_PROMPT:_ Search term "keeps": copy each line of the records that contains it.

START DATA LISTING

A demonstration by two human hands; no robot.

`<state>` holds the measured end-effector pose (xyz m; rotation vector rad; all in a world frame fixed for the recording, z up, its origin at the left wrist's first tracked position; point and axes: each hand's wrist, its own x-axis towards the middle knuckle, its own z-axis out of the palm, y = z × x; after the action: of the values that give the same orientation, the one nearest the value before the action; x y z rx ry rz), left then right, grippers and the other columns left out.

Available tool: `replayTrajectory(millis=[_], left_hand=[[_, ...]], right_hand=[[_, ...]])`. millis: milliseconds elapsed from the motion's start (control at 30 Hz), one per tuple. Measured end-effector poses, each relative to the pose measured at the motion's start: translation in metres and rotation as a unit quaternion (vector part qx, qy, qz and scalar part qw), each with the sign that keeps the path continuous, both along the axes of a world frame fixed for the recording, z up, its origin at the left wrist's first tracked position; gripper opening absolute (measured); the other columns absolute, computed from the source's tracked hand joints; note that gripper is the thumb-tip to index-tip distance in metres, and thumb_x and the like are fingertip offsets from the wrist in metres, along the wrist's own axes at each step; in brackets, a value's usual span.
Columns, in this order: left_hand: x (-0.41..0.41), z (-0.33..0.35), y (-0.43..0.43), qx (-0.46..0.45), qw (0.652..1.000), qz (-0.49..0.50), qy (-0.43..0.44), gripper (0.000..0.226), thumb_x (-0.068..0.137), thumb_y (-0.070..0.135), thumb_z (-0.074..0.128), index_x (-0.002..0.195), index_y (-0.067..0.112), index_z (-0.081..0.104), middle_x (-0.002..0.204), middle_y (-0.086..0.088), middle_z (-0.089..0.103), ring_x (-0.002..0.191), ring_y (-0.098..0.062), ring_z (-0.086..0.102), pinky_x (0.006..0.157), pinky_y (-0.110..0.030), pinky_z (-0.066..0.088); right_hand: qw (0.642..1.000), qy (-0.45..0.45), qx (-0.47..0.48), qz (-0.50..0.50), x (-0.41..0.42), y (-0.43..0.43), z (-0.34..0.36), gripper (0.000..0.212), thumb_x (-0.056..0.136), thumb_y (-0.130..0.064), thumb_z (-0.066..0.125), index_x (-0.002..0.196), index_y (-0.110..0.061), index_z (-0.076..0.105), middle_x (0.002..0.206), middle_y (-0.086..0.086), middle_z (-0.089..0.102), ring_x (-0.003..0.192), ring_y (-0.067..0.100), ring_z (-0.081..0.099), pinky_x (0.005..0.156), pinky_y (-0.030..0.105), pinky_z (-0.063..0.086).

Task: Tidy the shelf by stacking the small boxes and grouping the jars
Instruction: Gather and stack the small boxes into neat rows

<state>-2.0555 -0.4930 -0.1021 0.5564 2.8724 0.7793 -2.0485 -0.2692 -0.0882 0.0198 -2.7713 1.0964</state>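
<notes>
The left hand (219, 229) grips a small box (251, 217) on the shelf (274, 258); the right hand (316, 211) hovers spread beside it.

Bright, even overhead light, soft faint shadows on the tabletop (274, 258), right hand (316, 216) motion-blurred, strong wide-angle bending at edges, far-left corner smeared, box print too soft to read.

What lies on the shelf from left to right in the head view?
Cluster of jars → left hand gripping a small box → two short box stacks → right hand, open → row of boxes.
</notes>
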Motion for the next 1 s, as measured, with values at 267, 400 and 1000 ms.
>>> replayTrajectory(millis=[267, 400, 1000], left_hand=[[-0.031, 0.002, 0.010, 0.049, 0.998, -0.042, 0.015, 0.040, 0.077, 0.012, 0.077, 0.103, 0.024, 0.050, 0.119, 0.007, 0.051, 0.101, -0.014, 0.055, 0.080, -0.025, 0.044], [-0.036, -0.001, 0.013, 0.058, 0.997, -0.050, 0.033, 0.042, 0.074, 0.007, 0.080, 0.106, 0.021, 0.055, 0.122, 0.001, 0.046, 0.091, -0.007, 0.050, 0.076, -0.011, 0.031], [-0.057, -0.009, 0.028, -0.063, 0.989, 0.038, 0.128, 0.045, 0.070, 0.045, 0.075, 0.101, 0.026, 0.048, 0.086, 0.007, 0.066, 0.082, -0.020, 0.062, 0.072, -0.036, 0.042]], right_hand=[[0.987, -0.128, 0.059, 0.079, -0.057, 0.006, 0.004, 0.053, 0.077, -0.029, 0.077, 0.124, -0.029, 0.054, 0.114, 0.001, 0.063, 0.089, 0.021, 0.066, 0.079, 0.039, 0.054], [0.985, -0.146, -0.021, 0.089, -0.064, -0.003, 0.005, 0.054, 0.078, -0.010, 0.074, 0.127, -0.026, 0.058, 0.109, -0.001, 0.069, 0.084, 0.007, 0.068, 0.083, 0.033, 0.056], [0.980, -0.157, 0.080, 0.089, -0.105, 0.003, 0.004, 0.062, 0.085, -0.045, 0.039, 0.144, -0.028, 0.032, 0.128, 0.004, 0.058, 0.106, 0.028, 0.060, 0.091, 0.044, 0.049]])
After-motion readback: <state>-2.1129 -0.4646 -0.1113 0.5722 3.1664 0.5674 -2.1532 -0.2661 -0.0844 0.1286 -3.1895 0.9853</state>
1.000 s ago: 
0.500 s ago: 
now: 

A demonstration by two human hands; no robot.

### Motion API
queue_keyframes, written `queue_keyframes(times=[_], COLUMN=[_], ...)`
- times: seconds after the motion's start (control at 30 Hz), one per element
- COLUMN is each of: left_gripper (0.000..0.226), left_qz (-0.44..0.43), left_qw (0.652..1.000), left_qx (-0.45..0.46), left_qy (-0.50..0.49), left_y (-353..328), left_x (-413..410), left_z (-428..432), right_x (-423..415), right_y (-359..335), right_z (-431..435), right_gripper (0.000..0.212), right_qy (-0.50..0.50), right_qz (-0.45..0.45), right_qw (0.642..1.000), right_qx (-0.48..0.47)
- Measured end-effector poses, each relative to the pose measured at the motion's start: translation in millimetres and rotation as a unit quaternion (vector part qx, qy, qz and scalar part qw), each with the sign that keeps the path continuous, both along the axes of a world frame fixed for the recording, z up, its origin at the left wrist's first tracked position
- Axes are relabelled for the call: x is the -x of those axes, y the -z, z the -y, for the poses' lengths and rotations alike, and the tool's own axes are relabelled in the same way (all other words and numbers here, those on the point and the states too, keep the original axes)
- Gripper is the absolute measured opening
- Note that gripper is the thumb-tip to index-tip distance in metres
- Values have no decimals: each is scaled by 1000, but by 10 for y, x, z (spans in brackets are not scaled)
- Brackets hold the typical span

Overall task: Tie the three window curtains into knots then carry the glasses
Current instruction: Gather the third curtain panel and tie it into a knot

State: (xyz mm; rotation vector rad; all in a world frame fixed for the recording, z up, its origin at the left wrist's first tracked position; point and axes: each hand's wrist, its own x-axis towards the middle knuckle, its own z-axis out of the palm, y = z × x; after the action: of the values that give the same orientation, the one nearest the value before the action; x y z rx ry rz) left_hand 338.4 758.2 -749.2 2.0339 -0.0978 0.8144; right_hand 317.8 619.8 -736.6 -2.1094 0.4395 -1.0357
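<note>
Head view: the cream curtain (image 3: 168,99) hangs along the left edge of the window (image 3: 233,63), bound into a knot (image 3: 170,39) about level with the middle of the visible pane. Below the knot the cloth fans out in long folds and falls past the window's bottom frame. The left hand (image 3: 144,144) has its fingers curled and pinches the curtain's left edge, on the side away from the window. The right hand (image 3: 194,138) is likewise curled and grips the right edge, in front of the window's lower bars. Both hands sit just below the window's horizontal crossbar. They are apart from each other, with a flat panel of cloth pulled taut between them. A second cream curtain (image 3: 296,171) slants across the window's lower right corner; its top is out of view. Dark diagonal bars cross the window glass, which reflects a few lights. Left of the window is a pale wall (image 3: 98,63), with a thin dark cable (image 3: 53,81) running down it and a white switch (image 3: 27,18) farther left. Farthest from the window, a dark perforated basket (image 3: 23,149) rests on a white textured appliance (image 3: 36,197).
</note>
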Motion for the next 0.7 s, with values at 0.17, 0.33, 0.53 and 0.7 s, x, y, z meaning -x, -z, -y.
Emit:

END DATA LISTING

_SOLUTION TO THIS TASK:_
Available tool: `replayTrajectory(millis=[_], left_hand=[[_, ...]], right_hand=[[_, ...]])`. millis: milliseconds elapsed from the motion's start (control at 30 Hz), one per tuple. Measured end-effector poses, each relative to the pose measured at the motion's start: translation in metres and rotation as a unit quaternion (vector part qx, qy, qz and scalar part qw), each with the sign that keeps the path continuous, both along the axes of a world frame fixed for the recording, z up, its origin at the left wrist's first tracked position; gripper opening absolute (measured); the other columns absolute, computed from the source's tracked hand joints; note that gripper is the thumb-tip to index-tip distance in metres, and thumb_x and the like are fingertip offsets from the wrist in metres, along the wrist's own axes at each step; in brackets, a value's usual span.
- Measured end-effector poses, each relative to the pose measured at the motion's start: translation in millimetres and rotation as a unit quaternion (vector part qx, qy, qz and scalar part qw), each with the sign that keeps the path continuous, both along the axes of a world frame fixed for the recording, z up, its origin at the left wrist's first tracked position

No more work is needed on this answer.